Tuesday, May 3, 2016

Southern Turtles


I’ve come full circle in so many ways since moving back to the South.  Take turtles, for instance.  I grew up in Arkansas where turtles always ambled across the streets and highways.  I had forgotten them until I took a trip home to visit my relatives and my in-laws.  I was following Steve’s folks home from dinner when I lagged behind because I stopped to pick up a turtle and move him across the street.  
 
We didn't see many turtles in northern Virginia.  They’re either very smart or very dead.  One look at a road there will tell them it isn’t safe.  The dangers are obvious and many.  The swamps and woods offer the best protection.  
 
In South Carolina turtles generally approach the edge of the road and see a clear way, though I’m fairly sure they don’t check both directions.  They step out, slowly…always…and begin the long journey to the other side.  
 
Dangers approach without warning on rural Carolina roads.  Cars that are coming are coming fast.  And yet the turtle has rarely calculated his odds before stepping out.  Either I help him across, the next driver swerves or the turtle is airborne.  (I prefer not to address the other scenario.)
 
We often sidestep sin rather easily by avoiding the road with the vehicles flying by.  The signs flash a warning.  To go that way is obviously dangerous; it’s easy to bypass.  It’s when the highway seems most clear, when we are drifting along without any concern or thought of wrong – considering ourselves flawless and smug about the fact – that we are most likely to get hit.
 
It’s when I’m feeling pious and holy that I’m most likely to lash out in impatience or say something snippy.  When my guard is down, my pride is usually up.  Doors to gossip, judging, and hypocrisy slide open.  And wham!  My mouth gets me in trouble.  Did I say that out loud?  I look at someone in the store and form a wayward opinion.   I treat someone in a shabby way.  Bottom line…I find that I’m not at all that person I thought I was.  My mom was right when she told me to look both ways.
 
Romans 7:15, 17-20, 24; 8:1-2
I do not understand what I do.  For what I want to do I do not do, but what I hate I do…As it is, it is no longer I myself who do it, but it is sin living in me.  I know that nothing good lives in me, that is, in my sinful nature.  For I have the desire to do what is good, but I cannot carry it out.  For what I do is not the good I want to do; no, the evil I do not want to do—this I keep on doing.  Now if I do what I do not want to do, it is no longer I who do it, but it is sin living in me that does it…What a wretched man I am!
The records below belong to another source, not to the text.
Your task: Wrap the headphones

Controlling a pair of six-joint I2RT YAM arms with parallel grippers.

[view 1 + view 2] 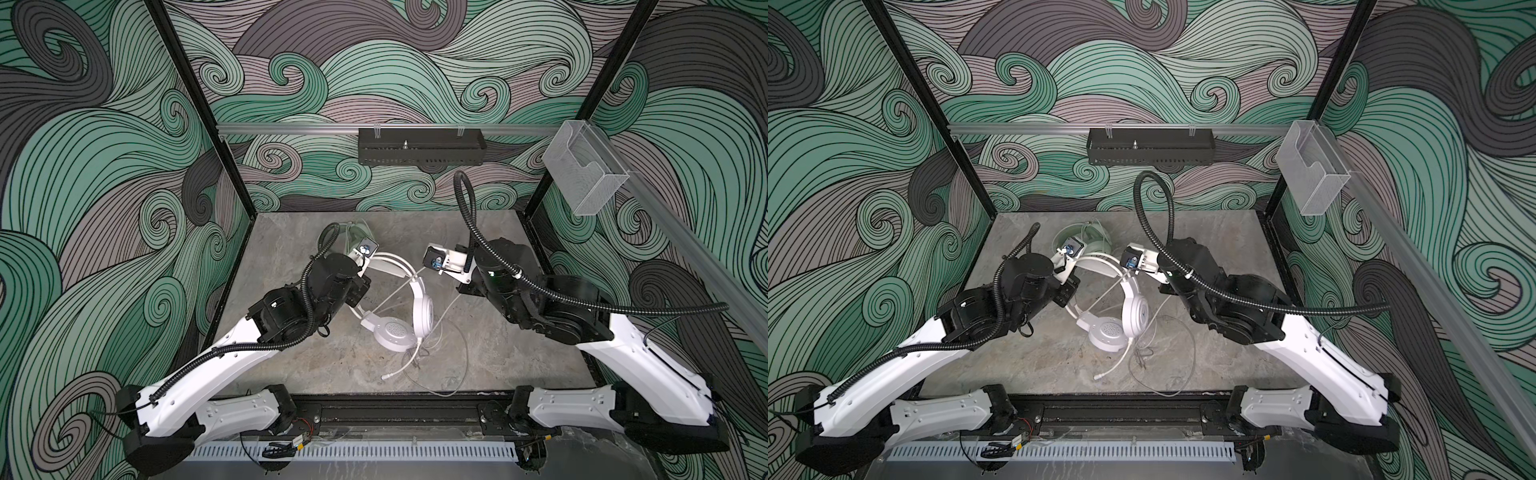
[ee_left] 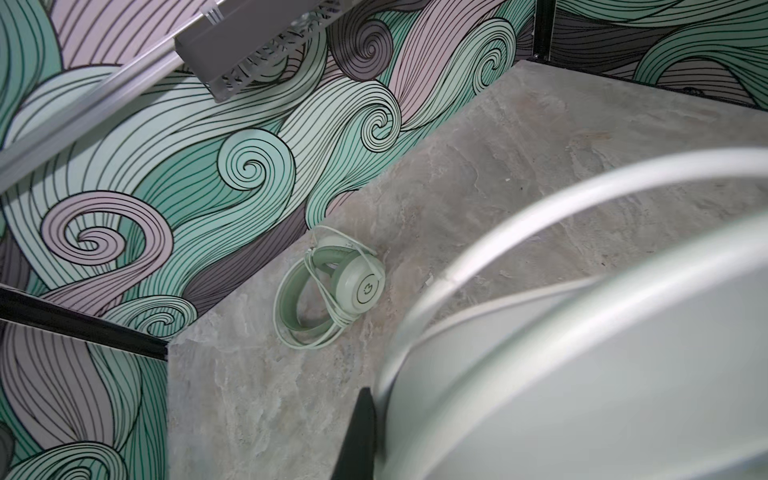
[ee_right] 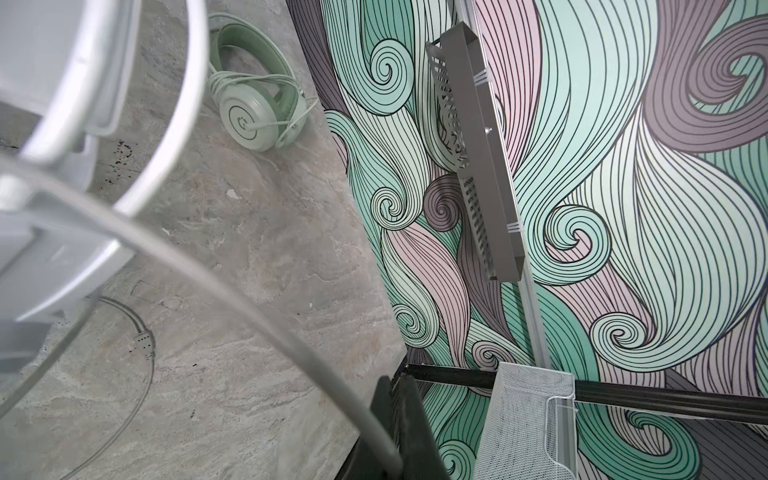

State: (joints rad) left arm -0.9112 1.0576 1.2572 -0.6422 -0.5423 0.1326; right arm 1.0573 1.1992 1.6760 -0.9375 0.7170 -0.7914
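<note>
While most of the thin cable (image 3: 145, 345) lay slack in loops on the desk (image 1: 311, 361), on our near side of the white headset (image 1: 394, 332), we judged the wrapping of that set to be only just under way. The white headset stood at the middle of the desk, one earcup flat, the other tipped on edge, its headband raised.

Just left of it, the left claw (image 1: 368, 270) was pressed together, apparently on the headband. The left wrist view showed only one dark finger against the broad white band. Just right of it, the right claw (image 3: 392, 438) was pinching a stretch of the cable, which ran taut from there across the headband's arch.

Beyond the white headset, near the back wall, the mint headset (image 2: 332, 286) lay with its own cord wound round band and earcups, so we took that one as finished.

Next, to our mind, the right claw would need to carry its cable round the band while the left steadied the set. The slack would have to feed through without snagging on the mic boom (image 1: 401, 365).
</note>
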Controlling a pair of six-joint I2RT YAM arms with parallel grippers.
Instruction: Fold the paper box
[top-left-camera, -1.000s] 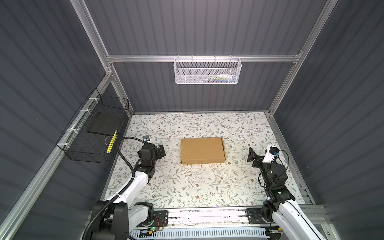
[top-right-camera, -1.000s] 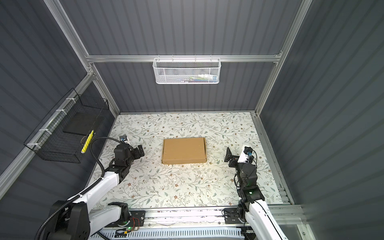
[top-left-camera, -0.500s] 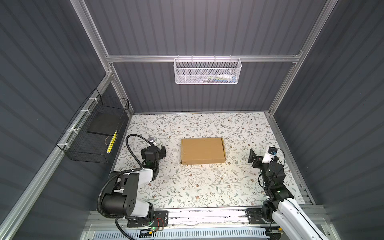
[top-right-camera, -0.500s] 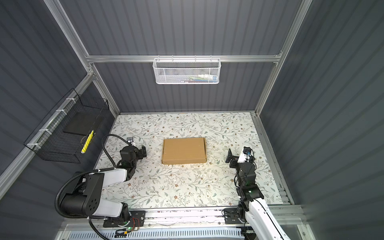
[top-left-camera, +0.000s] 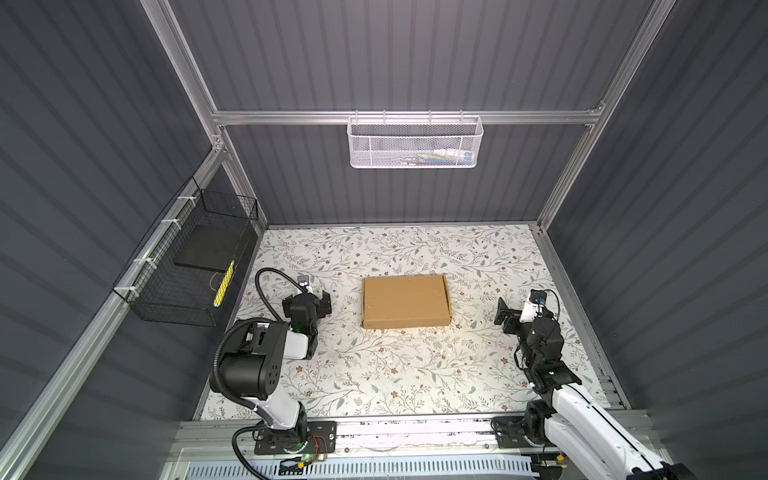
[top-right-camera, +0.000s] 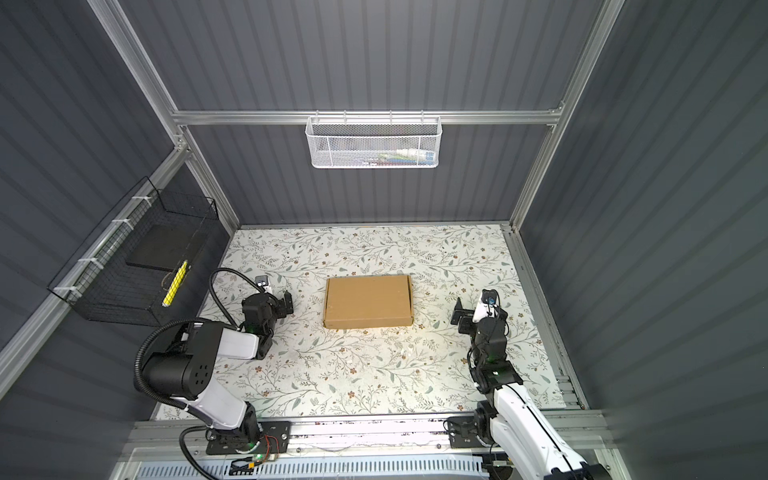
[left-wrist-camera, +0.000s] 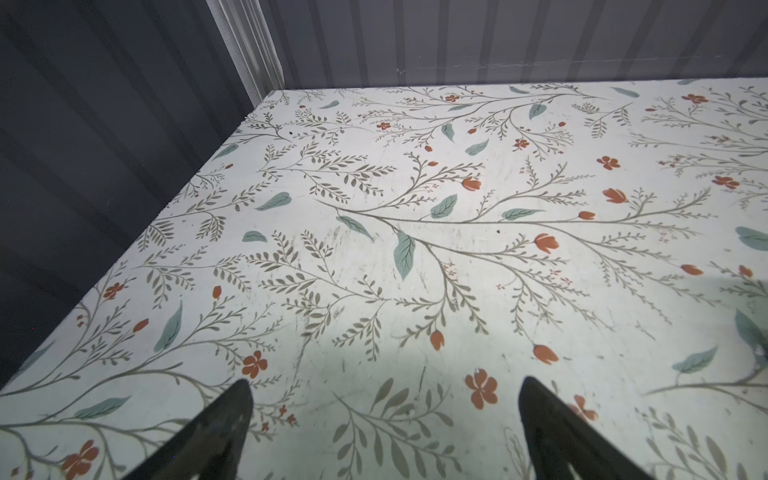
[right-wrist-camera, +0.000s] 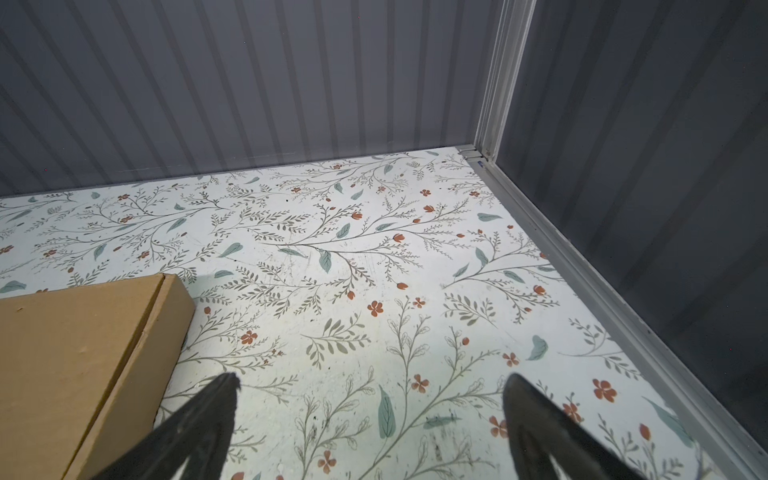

Who will rescue me from this body of death? 

Therefore, there is now no condemnation for those who are in Christ Jesus, because through Christ Jesus the law of the Spirit of life set me free from the law of sin and death.

Monday, May 2, 2016

I Know He Was Praying


Super-creepy, yet kind of sweet.  We became well-acquainted on the short trip.  I hopped in the car and started moving slowly down the narrow streets of our community.  I was headed into town to work in Vacation Bible School and I was running a little late.  As I slowed to make the last turn, I looked left and then right and then at my driver’s side mirror.  There he sat.
 
I’m not crazy about bugs; but I’m not totally freaked out by them either.  I prepared myself to encounter them when I made the decision to move to a warm southern climate.  So when I saw the dignified little praying mantis sitting on the top of my mirror, I just smiled at him and he smiled back.  I sat at the stop sign for a moment to give him time to hop down.  He declined.
 
So I made my turn and increased my speed to twenty-five.  His little praying hands unclasped and started clutching for something to hold onto.  I slowed down to give him one more chance to bail.  He declined.
 
I left the plantation and revved my speed up to thirty-five.  His feelers were flapping in the wind and I’m pretty sure that’s when the praying started.  I had a hard time driving and watching him at the same time.  If I had cared about him as much as I led him to believe, I would have stopped the car and helped him down.  But I was late for VBS.
 
So I turned out onto the highway and upped the pace to fifty-five.  Head down and battling the wind, he discovered that he could go under the lip of the mirror and hunker down a little.  His legs managed to stay put but every part of his body was shuddering against the wind.  Please understand,  I felt terrible guilt.  But I was late for VBS.
 
I pulled into the parking lot and stopped the car.  I said a little prayer and apology for my new friend.  I knew he was dead and I was not looking forward to removing his frail little form.  
 
To my complete delight, one long leg tentatively swung up onto the top of the mirror.  Slowly he pulled himself back up on top.  Then he began to groom himself!  Now I don’t know what he was smoothing down – whether feathers, or scales, or gills.  But he had something there to flatten out.  Then he took each long leg in turn and stretched it as far as it would go to be sure everything was still working.
 
Then he once again settled in to pray and I left to go fix beanie weenies with a clear conscience and my own short prayer of thanks.